Carb-heavy vs. Low-carb, Plant-heavy: Does it make a difference in how I feel?

The holiday season for us is a time for family gatherings, games, fun, and food. Lots of carb-heavy food. You know what I mean: mashed potatoes, casseroles, bread stuffing, and, of course, dessert. I will admit, after Thanksgiving I tend to just throw up my hands and eat whatever I have on-hand, which is usually leftovers of the rich, heavy nosh, or whatever simply sounds good. You probably don’t have to guess what sounds good on cloudy, chilly late-autumn, early-winter days: comfort food! After all, I felt like I earned it. I spent the whole year exercising regularly, eating incredibly healthy, and maintaining my healthy weight and slim figure. So, yes, I indulged. Every day. And here’s what I learned: except for that first day, it wasn’t as much fun and liberating as I thought it would be.  Hear me out.
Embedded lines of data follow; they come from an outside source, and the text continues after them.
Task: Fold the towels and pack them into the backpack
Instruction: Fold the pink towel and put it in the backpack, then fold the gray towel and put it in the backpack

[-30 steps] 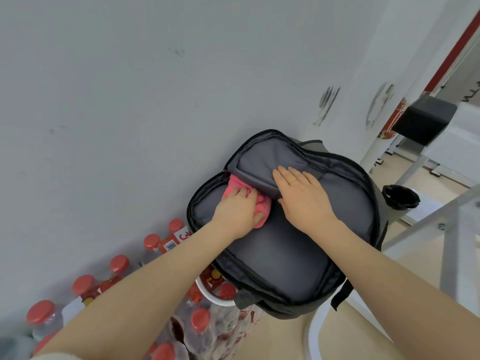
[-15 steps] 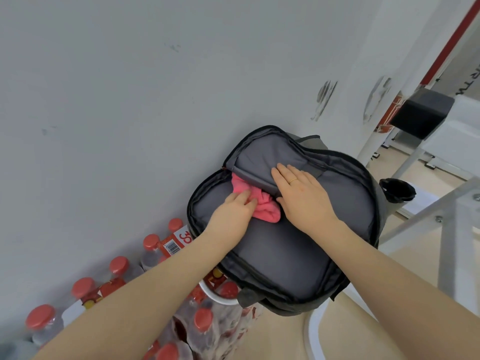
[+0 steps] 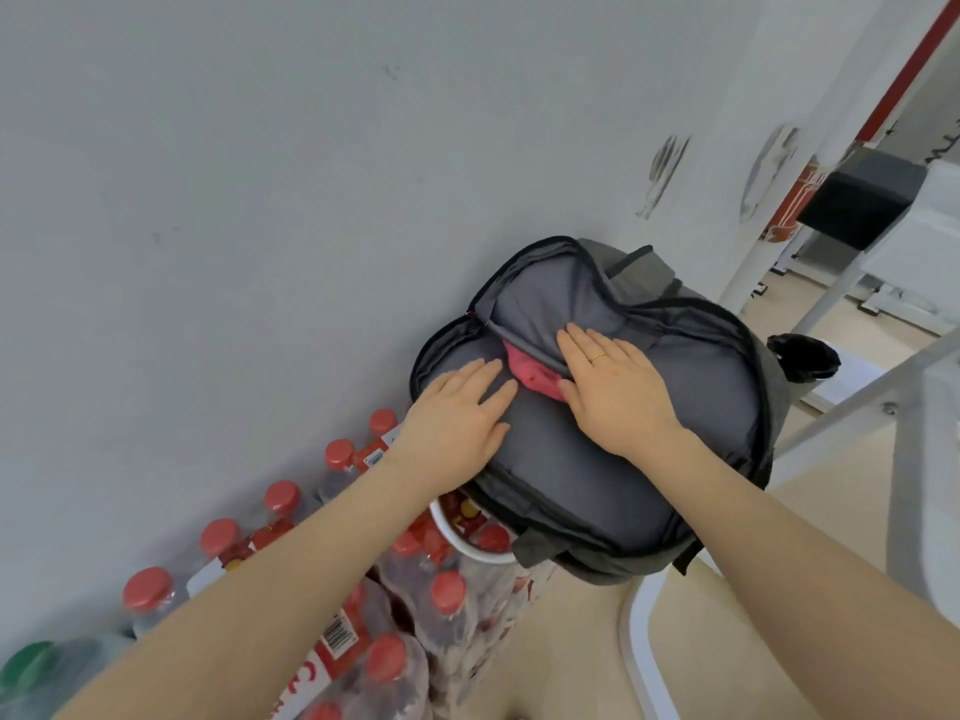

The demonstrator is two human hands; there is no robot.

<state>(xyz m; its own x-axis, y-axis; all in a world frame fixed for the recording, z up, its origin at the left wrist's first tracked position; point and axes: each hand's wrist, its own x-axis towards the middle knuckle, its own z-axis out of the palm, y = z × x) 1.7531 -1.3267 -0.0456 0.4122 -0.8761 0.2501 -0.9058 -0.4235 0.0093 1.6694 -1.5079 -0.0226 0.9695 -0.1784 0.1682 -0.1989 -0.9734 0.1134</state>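
Lying flat on the open backpack (image 3: pixel 597 470), left hand (image 3: pixel 460 418) and right hand (image 3: pixel 615 389) had straight, slightly spread fingers flanking the pink towel (image 3: pixel 530 374) in its pocket.

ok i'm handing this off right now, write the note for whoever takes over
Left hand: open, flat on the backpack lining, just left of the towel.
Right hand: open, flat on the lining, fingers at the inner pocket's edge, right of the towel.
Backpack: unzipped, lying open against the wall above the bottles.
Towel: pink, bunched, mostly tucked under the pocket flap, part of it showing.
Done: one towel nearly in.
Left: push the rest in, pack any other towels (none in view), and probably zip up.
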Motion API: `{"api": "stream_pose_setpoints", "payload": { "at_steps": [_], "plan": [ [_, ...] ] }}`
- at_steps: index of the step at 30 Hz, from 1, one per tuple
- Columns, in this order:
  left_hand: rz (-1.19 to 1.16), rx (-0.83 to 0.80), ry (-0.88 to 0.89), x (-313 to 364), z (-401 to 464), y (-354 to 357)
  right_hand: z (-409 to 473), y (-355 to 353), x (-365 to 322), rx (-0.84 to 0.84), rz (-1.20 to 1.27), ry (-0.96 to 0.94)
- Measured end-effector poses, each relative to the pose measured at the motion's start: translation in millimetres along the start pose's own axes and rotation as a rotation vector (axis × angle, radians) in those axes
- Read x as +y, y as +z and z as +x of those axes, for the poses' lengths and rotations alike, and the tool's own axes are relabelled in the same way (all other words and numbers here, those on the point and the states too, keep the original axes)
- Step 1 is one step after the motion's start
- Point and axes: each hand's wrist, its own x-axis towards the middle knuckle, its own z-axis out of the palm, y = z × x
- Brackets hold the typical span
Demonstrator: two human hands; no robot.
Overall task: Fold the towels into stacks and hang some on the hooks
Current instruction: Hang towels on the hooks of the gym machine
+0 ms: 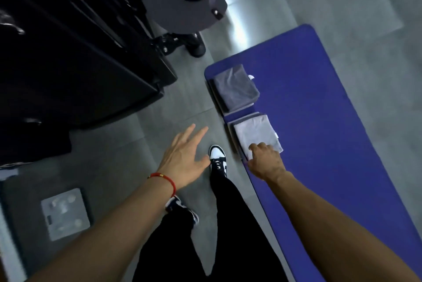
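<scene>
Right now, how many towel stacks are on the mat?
2: a dark grey stack at the blue mat's far end, and a light grey stack nearer, under the right hand.

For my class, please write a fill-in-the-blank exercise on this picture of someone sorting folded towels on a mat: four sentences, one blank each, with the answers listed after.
1. The two towel stacks lie on a mat whose colour is ____.
2. The right hand grips the ____ grey stack, the one nearer the person.
3. The dark grey stack is touched by ____ hand.
4. The left hand, its fingers spread, wears a ____ cord at the wrist.

Answers: blue; light; neither; red
</scene>
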Motion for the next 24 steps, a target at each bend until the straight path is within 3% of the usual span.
{"api": "stream_pose_setpoints", "payload": {
  "at_steps": [5, 10, 13, 17, 20, 24],
  "plan": [
    [0.062, -0.137, 0.027, -46, 119, 57, 99, 62, 27, -0.044, 0.128, 0.123],
    [-0.045, -0.037, 0.007, -103, 226, 118, 211, 130, 43, -0.014, 0.222, 0.152],
    [-0.019, 0.039, 0.061, -136, 271, 143, 277, 158, 52, -0.027, 0.132, 0.115],
    [0.061, 0.002, 0.133, -173, 315, 157, 349, 178, 65, 0.011, -0.084, -0.008],
    [0.057, -0.024, 0.125, -193, 335, 157, 378, 185, 64, 0.031, -0.205, -0.113],
    [0.071, -0.051, 0.133, -205, 344, 154, 391, 190, 63, 0.068, -0.241, -0.12]
  ]
}}
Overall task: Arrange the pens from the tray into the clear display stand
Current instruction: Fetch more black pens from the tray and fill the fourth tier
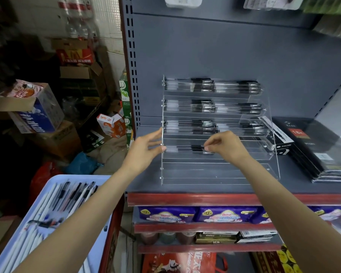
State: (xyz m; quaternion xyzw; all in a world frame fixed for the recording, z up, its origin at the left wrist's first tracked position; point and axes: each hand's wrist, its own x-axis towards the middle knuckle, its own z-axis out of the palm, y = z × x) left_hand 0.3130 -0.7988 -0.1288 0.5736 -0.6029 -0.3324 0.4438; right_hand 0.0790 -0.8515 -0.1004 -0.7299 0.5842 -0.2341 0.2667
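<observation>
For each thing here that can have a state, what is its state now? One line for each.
Stand: upright on shelf, top three tiers filled, fourth partly filled, lower tiers bare.
Pens in fourth tier: lying flat, left half only.
Tray: holds many loose pens.
Left hand: fingers straight, touching stand's left edge.
Right hand: pinching a pen end.

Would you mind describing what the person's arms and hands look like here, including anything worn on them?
Both forearms are bare as far as the picture shows, with no sleeves in view. The left hand and right hand wear no gloves. No watch, bracelet or ring is visible on either wrist or on the fingers that show. The fingers are slim, and the nails that show look short and unpainted.
</observation>
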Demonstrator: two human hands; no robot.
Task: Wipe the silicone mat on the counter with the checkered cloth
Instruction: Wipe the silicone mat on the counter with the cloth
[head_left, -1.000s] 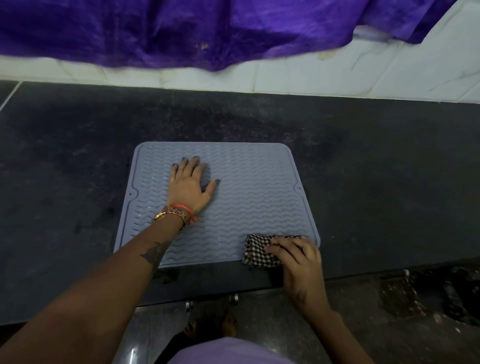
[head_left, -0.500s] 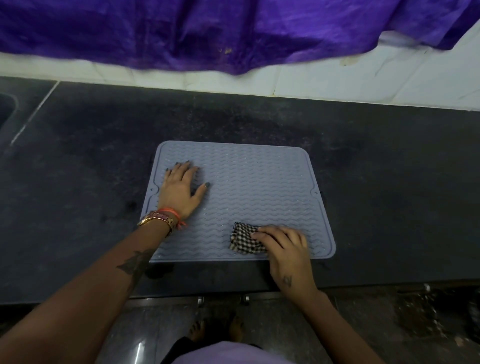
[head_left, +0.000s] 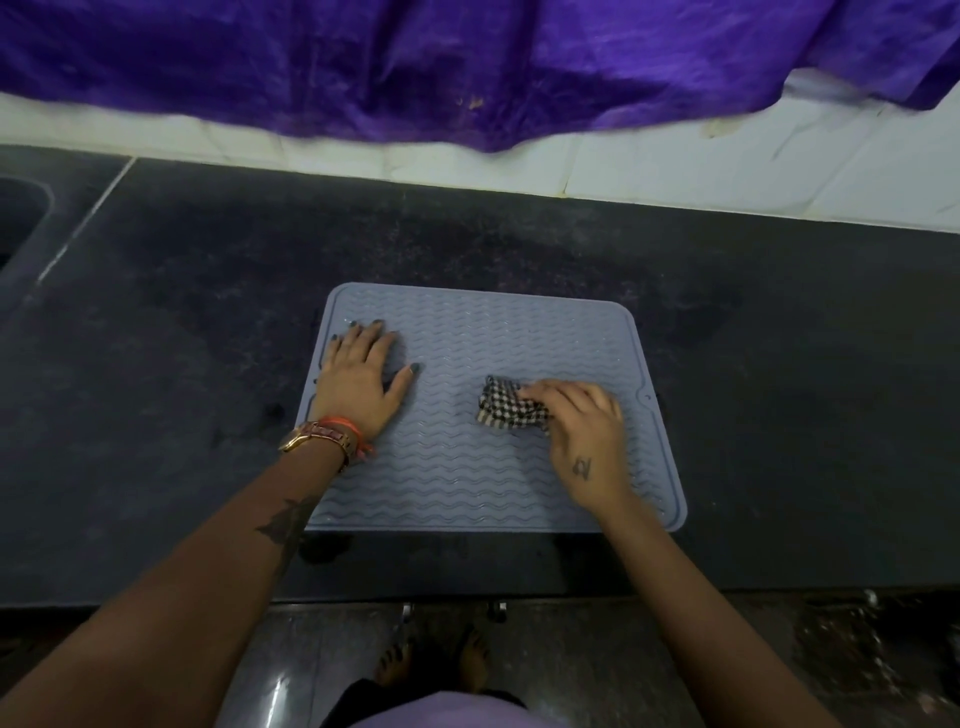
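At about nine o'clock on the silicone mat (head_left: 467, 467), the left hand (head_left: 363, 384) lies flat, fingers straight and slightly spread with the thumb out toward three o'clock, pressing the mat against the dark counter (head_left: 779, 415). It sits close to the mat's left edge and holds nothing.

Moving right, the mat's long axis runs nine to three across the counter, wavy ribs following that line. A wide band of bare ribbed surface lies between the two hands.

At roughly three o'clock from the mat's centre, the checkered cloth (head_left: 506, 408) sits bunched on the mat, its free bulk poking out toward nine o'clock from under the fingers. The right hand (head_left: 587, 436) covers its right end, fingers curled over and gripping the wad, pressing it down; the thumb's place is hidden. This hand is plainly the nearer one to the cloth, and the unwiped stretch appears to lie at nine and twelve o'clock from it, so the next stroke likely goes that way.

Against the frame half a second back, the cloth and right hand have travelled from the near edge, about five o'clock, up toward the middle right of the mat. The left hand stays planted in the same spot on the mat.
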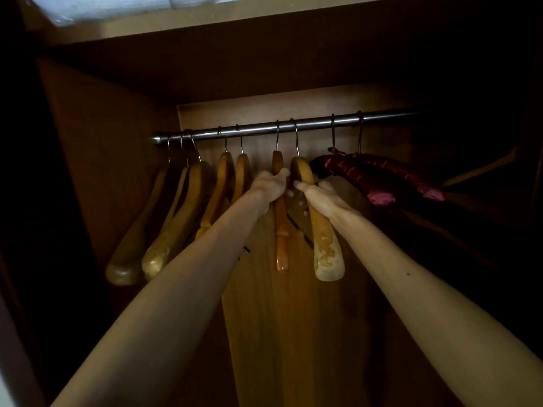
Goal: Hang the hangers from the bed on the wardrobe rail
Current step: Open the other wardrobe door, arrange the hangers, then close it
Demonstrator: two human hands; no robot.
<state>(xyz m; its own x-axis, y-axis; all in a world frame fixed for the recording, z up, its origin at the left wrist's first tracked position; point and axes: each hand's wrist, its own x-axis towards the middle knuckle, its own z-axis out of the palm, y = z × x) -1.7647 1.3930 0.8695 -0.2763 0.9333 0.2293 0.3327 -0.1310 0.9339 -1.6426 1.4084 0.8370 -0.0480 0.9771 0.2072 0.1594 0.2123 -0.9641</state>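
Inside the dark wardrobe, at the middle of the view, two wooden hangers hang side by side from the rail, each with its hook over the bar. The left hand grips the narrow orange hanger, its thumb lying across the hanger's neck and its fingers curled round behind. Just beside it at 3 o'clock, the right hand holds the broad pale hanger, thumb on its upper edge and fingertips wrapped round the near arm; that arm's end shows worn, flaking varnish. The two hands are nearly touching. Toward 9 o'clock along the rail hang five more wooden hangers: a pair just left of the left hand and a cluster of three near the rail's left end, all slanting down toward 7 o'clock. Toward 3 o'clock hang two padded hangers covered in dark red satin, their arms pointing toward 4 o'clock. Behind the hangers stands the wardrobe's light wooden back panel. At 12 o'clock, above the rail, a shelf carries something white, too blurred to make out.
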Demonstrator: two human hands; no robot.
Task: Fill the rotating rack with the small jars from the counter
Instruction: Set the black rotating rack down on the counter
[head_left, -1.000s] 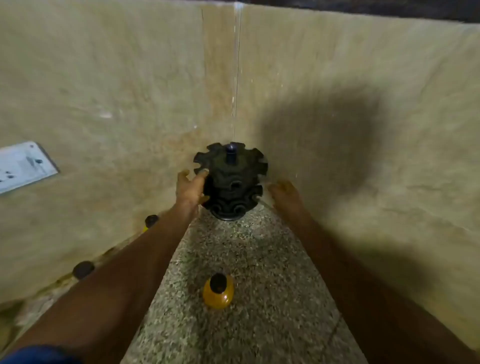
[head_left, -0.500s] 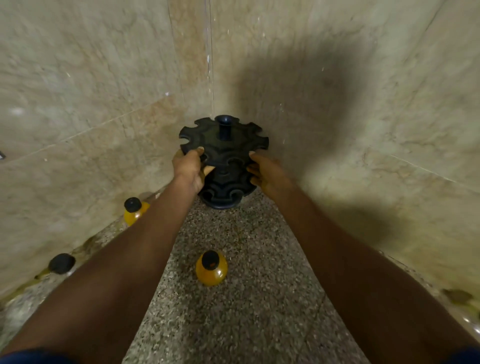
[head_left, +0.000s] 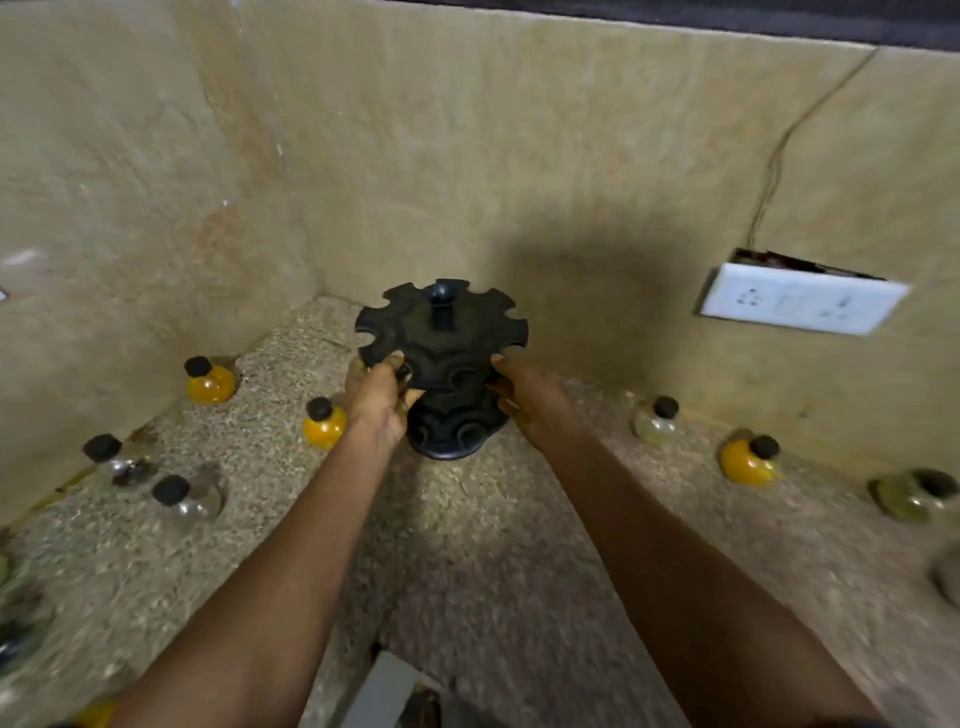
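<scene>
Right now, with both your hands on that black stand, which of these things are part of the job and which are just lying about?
Part of the job:
- black rotating rack, gripped by left hand and right hand
- orange jars
- clear jars
- speckled counter

Just lying about:
- white wall socket
- wire on the wall
</scene>
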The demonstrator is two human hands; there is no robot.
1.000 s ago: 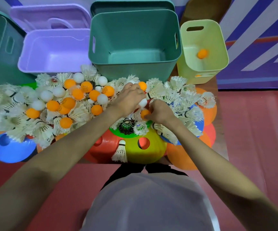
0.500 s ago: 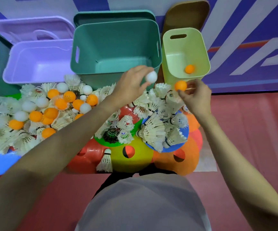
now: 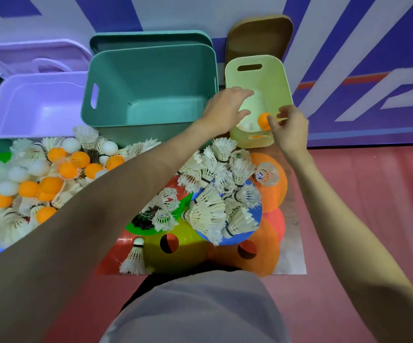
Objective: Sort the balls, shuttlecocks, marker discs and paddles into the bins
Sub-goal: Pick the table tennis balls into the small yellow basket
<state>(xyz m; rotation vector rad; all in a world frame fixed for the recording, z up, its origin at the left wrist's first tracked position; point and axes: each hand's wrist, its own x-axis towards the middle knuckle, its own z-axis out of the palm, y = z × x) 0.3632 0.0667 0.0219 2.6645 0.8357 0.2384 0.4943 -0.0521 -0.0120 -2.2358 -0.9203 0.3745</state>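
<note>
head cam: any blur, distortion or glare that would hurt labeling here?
Head view: wide-angle bending curves the wall stripes and the teal bin. The white ball in the yellow bin is smeared, and the left hand is slightly soft. The orange ball by the right hand reads clearly. Purple bin interior glows, washed out.

Three bins [image 3: 151,82] in a row behind shuttlecocks [image 3: 215,194] and balls [image 3: 52,174], piled on discs [image 3: 269,243]. Two balls in right bin [image 3: 259,78].
</note>
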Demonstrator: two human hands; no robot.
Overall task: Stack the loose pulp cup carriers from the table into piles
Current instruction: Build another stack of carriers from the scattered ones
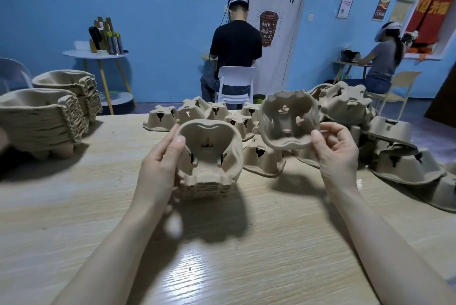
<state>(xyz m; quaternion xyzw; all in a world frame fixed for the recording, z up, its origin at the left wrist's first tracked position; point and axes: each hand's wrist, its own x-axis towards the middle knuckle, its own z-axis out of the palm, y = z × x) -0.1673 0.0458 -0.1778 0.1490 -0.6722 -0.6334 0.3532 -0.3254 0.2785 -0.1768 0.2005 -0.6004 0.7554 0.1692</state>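
My left hand (161, 164) grips the near pile (209, 156); my right hand (336, 150) pinches a carrier (287, 119), best aligned squarely before nesting.

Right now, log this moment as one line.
left hand holds small stack | right hand holds single carrier, tilted | loose carriers behind
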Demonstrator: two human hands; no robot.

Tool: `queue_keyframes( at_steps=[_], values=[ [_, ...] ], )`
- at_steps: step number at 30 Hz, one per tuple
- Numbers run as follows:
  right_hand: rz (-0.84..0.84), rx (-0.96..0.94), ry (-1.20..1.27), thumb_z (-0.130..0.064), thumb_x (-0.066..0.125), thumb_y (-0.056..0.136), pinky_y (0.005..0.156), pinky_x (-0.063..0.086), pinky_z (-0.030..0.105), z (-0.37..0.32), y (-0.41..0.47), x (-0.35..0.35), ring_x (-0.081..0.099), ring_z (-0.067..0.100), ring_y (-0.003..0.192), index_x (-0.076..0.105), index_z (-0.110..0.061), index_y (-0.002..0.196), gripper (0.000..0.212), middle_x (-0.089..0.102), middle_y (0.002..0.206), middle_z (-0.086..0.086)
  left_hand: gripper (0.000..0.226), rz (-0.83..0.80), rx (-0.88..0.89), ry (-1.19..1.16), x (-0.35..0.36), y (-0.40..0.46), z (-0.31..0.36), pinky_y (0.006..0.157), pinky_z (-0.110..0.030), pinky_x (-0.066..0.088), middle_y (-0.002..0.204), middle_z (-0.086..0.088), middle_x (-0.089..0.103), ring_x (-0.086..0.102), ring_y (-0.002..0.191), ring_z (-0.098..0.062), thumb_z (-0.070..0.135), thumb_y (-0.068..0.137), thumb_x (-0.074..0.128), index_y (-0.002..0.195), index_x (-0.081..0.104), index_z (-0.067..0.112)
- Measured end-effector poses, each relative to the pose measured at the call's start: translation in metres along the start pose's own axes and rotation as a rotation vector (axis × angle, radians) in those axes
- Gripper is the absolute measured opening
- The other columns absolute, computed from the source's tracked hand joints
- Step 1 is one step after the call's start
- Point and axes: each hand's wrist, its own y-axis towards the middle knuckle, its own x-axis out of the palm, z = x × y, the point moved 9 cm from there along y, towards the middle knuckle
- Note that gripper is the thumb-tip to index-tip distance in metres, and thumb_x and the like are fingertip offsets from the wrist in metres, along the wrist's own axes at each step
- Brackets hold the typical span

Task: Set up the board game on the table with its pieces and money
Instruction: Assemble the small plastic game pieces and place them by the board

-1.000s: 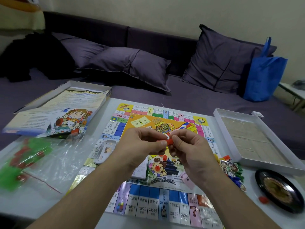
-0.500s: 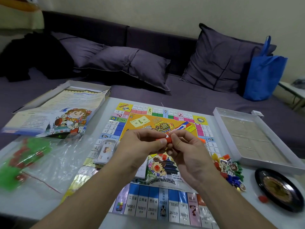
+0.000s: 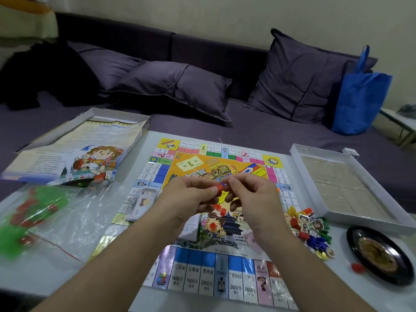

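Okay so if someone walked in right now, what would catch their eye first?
Probably the two hands, left hand and right hand, pinching a small red piece together above the middle of the colourful game board. Next, the bright blue bag on the sofa at far right, and the heap of game tokens by the board's right edge.

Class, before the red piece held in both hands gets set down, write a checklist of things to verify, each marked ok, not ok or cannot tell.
1. Red piece secure in the grip of left hand and right hand: ok.
2. Board lying flat and open: ok.
3. Bare board space below the hands: cannot tell; loose red pieces lie there.
4. Token pile clear of the hands: ok.
5. Piece intact: cannot tell.
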Motion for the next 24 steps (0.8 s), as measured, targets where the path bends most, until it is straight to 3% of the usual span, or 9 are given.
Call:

As the leftovers started pouring into the house after our first couple rounds of family Thanksgivings and the days were getting cold, the thought of my kale smoothies and salads stopped sounding appetizing (ok, kale smoothies don’t always sound appetizing. I get it!). I just went with the flow and ate what I wanted. But after a week or more of that, my body started feeling out-of-sorts. I felt weighed down, with less energy. Honestly, my body felt compromised. The sugar from the desserts was giving me headaches! While it was interesting, at first, to change up my diet, my body wasn’t having it. I started craving fresh, green food again, so I went out and bought lettuce and some greens from the farmers market. Since Christmas and New Year’s Eve/Day was coming, along with all of the parties and more extended family dinners that go with it, I decided to try to eat more salads on the off days. While it helped to ward off some of the extra weight I knew I was going to gain, it wasn’t enough to help me feel like myself again, especially given the heavy but delicious holiday meals I was all too happy to indulge myself with the next day.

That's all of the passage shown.